In the Add claims and customize user input using custom policies article you learn how to use built-in user profile attributes. In this article, you enable a custom attribute in your Azure Active Directory B2C (Azure AD B2C) directory. Later, you can use the new attribute as a custom claim in user flows or custom policies simultaneously.

Your Azure AD B2C directory comes with a built-in set of attributes. However, you often need to create your own attributes to manage your specific scenario, for example when:

  • A customer-facing application needs to persist a loyaltyId attribute.
  • An identity provider has a unique user identifier, uniqueUserGUID, that must be persisted.
  • A custom user journey needs to persist the state of the user, migrationStatus, for other logic to operate on.

The terms extension property, custom attribute, and custom claim refer to the same thing in the context of this article. The name varies depending on the context, such as application, object, or policy.

Azure AD B2C allows you to extend the set of attributes stored on each user account. You can also read and write these attributes by using the Microsoft Graph API.

Prerequisites

Create a custom attribute

  1. Sign in to the Azure portal as the global administrator of your Azure AD B2C tenant.
  2. Make sure you're using the directory that contains your Azure AD B2C tenant by switching to it in the top-right corner of the Azure portal. Select your subscription information, and then select Switch Directory.
  3. Choose All services in the top-left corner of the Azure portal, search for and select Azure AD B2C.
  4. Select User attributes, and then select Add.
  5. Provide a Name for the custom attribute (for example, "ShoeSize")
  6. Choose a Data Type. Only String, Boolean, and Int are available.
  7. Optionally, enter a Description for informational purposes.
  8. Select Create.

The custom attribute is now available in the list of User attributes and for use in your user flows. A custom attribute is only created the first time it is used in any user flow, and not when you add it to the list of User attributes.

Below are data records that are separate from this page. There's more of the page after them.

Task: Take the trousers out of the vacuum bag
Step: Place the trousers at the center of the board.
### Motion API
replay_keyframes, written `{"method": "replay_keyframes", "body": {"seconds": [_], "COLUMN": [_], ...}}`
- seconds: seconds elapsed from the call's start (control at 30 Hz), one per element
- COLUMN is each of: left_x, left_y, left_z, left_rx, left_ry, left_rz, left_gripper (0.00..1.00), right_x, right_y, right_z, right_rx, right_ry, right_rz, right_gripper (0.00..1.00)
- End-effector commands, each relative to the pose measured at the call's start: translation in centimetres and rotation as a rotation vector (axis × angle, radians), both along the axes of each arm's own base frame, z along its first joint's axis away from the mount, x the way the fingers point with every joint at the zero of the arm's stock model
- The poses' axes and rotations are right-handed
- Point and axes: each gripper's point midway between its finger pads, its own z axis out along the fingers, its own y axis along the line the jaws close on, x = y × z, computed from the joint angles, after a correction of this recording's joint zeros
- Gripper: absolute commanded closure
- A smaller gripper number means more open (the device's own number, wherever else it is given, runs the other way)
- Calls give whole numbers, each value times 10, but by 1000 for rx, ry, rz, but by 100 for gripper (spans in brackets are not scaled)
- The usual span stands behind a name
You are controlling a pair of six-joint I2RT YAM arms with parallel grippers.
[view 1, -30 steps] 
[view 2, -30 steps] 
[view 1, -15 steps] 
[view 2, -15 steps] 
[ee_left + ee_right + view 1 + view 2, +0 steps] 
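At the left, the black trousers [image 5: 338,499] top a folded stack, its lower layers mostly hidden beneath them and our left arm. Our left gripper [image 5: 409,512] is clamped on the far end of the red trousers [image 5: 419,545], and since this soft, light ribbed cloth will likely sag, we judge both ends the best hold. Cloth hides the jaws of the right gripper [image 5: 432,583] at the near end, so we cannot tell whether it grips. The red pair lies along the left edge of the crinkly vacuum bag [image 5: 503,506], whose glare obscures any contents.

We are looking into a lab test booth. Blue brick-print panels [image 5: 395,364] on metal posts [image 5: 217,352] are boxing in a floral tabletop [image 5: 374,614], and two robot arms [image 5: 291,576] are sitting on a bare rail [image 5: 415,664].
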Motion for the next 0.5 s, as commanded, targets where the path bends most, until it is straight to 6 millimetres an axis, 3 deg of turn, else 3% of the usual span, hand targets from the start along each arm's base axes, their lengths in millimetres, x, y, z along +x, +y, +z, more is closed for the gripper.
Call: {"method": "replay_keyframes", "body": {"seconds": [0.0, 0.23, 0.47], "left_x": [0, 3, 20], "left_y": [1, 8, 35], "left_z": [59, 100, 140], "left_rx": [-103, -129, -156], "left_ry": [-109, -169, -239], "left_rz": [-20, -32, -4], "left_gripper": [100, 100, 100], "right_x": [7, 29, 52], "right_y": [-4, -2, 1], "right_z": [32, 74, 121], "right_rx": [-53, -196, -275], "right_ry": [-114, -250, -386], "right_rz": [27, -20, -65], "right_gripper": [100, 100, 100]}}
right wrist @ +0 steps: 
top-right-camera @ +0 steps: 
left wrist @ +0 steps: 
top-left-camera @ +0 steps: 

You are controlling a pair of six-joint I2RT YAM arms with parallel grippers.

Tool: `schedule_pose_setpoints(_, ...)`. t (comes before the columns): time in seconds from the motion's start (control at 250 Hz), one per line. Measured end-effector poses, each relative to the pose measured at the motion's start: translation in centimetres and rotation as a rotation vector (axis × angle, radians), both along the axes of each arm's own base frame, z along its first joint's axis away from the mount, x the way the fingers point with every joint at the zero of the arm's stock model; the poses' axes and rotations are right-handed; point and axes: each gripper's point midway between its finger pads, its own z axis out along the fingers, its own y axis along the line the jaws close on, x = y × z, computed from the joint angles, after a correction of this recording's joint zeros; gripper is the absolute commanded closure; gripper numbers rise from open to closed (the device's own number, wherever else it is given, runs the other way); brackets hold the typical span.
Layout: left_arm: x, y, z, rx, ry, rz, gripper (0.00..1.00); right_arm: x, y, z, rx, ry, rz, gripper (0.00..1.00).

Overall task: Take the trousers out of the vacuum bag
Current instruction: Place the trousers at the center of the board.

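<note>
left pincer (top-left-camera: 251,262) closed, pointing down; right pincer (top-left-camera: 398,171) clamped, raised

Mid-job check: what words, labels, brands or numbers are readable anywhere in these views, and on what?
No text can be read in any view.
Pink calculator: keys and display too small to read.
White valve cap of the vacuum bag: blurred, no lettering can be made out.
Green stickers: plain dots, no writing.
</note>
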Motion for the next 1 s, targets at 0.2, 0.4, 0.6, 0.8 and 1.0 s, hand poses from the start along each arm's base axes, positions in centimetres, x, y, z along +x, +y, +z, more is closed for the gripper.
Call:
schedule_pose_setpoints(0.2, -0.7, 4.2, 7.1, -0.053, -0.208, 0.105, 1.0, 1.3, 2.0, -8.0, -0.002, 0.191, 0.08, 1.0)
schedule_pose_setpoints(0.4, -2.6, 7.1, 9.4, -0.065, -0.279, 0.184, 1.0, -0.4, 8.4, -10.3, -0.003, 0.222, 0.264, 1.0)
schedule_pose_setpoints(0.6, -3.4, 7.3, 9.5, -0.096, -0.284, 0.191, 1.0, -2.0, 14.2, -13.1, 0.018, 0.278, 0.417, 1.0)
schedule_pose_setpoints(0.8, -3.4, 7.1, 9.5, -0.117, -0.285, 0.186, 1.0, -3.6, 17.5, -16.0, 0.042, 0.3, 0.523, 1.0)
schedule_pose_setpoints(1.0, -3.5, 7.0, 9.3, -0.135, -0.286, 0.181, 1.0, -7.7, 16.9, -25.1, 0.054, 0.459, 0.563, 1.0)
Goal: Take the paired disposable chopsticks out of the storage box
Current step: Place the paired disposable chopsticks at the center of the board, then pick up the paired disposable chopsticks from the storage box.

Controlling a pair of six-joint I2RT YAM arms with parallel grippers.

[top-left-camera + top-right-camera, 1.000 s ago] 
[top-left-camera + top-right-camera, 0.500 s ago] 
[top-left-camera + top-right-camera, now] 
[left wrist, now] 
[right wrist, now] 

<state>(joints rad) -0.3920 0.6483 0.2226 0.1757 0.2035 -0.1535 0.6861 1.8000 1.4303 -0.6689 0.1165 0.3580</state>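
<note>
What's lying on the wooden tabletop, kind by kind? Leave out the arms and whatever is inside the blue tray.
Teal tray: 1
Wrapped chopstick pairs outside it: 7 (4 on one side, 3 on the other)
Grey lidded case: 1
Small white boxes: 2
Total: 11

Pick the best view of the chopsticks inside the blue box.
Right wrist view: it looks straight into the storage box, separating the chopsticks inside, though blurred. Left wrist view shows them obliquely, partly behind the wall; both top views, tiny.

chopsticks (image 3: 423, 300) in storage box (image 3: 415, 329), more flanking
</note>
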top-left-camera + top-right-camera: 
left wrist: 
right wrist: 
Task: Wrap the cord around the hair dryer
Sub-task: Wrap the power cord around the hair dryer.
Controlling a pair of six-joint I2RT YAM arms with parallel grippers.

Use a custom attribute in your user flow

  1. In your Azure AD B2C tenant, select User flows.
  2. Select your policy (for example, "B2C_1_SignupSignin") to open it.
  3. Select User attributes and then select the custom attribute (for example, "ShoeSize"). Select Save.
  4. Select Application claims and then select the custom attribute.
  5. Select Save.

Once you've created a new user using a user flow, which uses the newly created custom attribute, the object can be queried in Microsoft Graph Explorer. Alternatively you can use the Run user flow feature on the user flow to verify the customer experience. You should now see ShoeSize in the list of attributes collected during the sign-up journey, and see it in the token sent back to your application.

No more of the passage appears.